What does CrashLoopBackOff mean in Kubernetes?

CrashLoopBackOff isn't an error - it's a state: Kubernetes started the container, it crashed multiple times, and the kubelet is now waiting with exponential backoff (10s, 20s, 40s, ... up to 5 minutes) until the next restart. The actual root cause is in the container itself, not in Kubernetes.

How do I see why a pod is in CrashLoopBackOff?

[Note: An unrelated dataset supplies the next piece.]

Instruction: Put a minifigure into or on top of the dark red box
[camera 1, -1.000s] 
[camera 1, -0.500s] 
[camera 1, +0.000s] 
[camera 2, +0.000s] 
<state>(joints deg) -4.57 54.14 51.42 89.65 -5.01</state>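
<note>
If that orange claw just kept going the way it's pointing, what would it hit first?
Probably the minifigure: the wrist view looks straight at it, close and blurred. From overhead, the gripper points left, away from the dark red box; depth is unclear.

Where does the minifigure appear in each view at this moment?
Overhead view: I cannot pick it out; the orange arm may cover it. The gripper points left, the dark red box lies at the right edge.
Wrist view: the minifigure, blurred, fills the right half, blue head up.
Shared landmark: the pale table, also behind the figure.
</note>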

Three commands in this order: 'kubectl describe pod ' shows the exit code in the Last State section, 'kubectl logs --previous' shows the logs of the last crash, and 'kubectl get events --sort-by=.lastTimestamp' shows system events like OOMKilled or FailedMount. In 90% of cases the cause is in one of those outputs.

What if logs are empty?

Empty logs in CrashLoopBackOff usually mean: the liveness probe fails before the container could write anything, the container hit OOMKill due to memory limits, or the entrypoint can't find a required file or env variable. With 'kubectl debug' and an ephemeral container you can find the root cause even without logs.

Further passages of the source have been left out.